→ **What this task involves**:
Repeat the data exactly as it stands.

→ **The data**:
<<<<

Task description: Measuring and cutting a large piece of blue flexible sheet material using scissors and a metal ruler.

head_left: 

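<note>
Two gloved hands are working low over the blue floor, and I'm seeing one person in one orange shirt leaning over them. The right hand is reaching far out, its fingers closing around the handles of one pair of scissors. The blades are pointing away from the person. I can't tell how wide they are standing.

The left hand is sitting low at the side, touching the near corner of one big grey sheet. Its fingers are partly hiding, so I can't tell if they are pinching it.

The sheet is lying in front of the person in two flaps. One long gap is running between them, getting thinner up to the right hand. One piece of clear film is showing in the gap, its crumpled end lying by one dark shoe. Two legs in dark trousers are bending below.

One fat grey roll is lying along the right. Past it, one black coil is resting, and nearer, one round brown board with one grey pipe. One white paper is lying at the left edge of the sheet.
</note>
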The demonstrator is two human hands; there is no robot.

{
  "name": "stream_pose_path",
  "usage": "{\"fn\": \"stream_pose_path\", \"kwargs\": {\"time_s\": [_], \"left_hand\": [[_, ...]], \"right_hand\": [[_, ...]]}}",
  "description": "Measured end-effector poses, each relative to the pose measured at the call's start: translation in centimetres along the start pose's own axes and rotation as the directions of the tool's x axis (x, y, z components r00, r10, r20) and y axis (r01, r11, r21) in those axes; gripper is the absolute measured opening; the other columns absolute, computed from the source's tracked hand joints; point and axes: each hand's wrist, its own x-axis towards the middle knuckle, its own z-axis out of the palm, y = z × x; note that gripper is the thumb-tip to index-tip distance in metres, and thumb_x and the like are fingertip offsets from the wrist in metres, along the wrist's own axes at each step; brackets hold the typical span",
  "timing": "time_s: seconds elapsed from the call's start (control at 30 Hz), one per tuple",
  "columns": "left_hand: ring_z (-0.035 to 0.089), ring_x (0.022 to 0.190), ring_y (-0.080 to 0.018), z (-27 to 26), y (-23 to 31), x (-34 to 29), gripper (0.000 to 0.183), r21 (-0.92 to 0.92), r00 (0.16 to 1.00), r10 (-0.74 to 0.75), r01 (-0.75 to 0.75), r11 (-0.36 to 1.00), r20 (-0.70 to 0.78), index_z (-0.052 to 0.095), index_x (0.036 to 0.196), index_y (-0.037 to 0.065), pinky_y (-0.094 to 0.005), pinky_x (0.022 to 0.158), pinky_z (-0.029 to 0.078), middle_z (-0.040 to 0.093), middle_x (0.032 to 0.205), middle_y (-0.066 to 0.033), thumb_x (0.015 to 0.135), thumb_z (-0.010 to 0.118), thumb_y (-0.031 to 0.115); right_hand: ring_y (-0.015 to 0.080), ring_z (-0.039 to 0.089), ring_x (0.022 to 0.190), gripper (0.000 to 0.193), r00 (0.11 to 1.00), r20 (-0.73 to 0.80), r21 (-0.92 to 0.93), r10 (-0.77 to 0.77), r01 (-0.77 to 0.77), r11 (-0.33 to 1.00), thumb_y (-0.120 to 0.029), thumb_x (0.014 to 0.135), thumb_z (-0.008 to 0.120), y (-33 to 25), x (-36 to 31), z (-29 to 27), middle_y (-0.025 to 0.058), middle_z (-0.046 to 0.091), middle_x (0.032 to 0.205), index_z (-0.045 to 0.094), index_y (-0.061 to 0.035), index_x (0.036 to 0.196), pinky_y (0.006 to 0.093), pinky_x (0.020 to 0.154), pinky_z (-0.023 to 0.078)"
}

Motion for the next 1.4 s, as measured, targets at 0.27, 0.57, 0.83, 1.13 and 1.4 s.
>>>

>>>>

→ **Task answer**:
Task description: Measuring and cutting a large piece of blue flexible sheet material using scissors and a metal ruler.

head_left: 

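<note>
Two gloved hands are working low over the blue floor, and I'm seeing one person in one orange shirt leaning over them. The right hand is reaching far out, its fingers closing around the handles of one pair of scissors. The blades are pointing away from the person. I can't tell how wide they are standing.

The left hand is sitting low at the side, touching the near corner of one big grey sheet. Its fingers are partly hiding, so I can't tell if they are pinching it.

The sheet is lying in front of the person in two flaps. One long gap is running between them, getting thinner up to the right hand. One piece of clear film is showing in the gap, its crumpled end lying by one dark shoe. Two legs in dark trousers are bending below.

One fat grey roll is lying along the right. Past it, one black coil is resting, and nearer, one round brown board with one grey pipe. One white paper is lying at the left edge of the sheet.
</note>
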The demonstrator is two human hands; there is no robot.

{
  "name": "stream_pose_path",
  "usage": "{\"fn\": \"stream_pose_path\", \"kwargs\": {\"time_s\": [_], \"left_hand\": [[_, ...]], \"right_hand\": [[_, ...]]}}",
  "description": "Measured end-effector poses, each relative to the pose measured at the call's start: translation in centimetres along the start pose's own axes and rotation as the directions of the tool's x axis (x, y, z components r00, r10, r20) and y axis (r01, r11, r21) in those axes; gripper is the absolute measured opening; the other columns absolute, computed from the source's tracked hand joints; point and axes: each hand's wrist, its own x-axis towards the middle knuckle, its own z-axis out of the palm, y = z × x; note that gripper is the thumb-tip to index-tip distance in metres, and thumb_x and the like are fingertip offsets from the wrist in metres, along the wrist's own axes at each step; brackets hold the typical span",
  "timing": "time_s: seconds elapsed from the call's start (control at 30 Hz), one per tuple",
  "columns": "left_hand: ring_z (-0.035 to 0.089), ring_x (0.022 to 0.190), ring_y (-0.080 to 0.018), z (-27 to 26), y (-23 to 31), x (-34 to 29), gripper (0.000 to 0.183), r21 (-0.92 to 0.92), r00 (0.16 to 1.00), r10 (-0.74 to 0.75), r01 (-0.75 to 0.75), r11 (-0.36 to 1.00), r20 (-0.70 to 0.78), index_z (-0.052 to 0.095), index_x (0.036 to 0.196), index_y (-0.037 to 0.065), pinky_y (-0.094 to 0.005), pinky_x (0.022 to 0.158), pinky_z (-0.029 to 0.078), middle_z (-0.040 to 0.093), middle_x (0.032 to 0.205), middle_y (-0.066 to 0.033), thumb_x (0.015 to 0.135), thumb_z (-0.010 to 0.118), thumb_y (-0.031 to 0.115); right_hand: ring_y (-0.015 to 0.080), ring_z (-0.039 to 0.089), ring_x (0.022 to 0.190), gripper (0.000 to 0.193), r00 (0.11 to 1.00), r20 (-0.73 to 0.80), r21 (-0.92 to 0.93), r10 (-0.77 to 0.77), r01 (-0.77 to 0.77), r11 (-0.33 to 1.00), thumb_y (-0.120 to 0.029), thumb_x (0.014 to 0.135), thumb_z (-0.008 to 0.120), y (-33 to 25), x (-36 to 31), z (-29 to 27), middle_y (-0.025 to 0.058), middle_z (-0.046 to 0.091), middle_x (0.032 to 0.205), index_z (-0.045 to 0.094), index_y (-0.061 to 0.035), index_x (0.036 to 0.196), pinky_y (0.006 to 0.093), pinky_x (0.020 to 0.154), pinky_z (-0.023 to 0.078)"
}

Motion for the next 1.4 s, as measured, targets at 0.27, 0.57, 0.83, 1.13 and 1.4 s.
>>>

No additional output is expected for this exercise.